A frightening new report suggests that early exposure to two types of air toxins — chromium and styrene — can significantly increase the chances of a child developing autism spectrum disorder.
The report comes from researchers at the University of Pittsburgh Graduate School of Public Health. They compared 217 Pennsylvania families of children with autism with families whose children did not have autism. The research team used the U.S. National Air Toxics Assessment for 2005 to gauge exposure to air pollutants known to affect critical organs, like the brain.
The researchers found that, of the 30 pollutants studied, chromium and styrene could be most closely connected to the development of autism spectrum disorder. In other words, families with autistic children were more likely to have some kind of exposure to these pollutants.

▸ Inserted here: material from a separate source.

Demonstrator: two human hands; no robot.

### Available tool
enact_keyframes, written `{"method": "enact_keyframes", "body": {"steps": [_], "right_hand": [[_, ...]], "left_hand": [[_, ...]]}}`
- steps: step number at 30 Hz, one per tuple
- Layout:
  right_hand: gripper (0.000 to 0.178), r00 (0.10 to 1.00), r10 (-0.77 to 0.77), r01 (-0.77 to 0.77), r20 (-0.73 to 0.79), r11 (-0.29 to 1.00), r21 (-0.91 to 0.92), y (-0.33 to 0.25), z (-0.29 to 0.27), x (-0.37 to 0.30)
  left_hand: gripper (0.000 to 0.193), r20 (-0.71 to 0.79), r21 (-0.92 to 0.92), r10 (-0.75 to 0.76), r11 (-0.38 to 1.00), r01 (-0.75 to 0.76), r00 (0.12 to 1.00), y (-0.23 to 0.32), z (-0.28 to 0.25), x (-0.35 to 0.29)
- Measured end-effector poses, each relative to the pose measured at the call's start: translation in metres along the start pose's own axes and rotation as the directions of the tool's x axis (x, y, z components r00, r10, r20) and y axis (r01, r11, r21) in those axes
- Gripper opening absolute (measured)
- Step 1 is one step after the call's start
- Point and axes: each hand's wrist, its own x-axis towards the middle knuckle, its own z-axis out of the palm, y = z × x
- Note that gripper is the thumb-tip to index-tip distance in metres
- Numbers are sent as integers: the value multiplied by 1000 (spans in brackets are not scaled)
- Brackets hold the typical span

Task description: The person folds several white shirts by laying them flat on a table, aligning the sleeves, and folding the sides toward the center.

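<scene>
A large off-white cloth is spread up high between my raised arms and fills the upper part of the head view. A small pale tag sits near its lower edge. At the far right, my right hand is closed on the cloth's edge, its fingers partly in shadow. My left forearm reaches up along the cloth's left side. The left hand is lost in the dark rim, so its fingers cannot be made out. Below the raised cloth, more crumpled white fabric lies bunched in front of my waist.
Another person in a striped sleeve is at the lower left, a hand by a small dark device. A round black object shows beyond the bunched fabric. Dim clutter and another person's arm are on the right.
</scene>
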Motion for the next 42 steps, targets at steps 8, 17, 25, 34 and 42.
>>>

Styrene is frequently used in the production of plastics and paint, while chromium can be found in areas surrounding heavy industrial operations and power plants.
These findings, which were recently presented at the annual meeting of the American Association for Aerosol Research in Orlando, Florida, remain preliminary and have not yet been published in a peer-reviewed medical journal.
Still, the findings are considered an important step in the journey towards fully undertanding autism. “We don’t know what causes autism,” noted Evelyn Talbott, a professor of epidemiology who led the research. “We have little information on risk factors. This is just one more piece of the puzzle.”
Brandon Korman, a neuropsychology expert who works at Miami Children’s Hospital, agrees that the Pittsburgh team’s findings need to be explored in greater detail. “This study may take us one step closer to getting out of the guessing game,” Korman said. “It brings us back to considering chemicals.”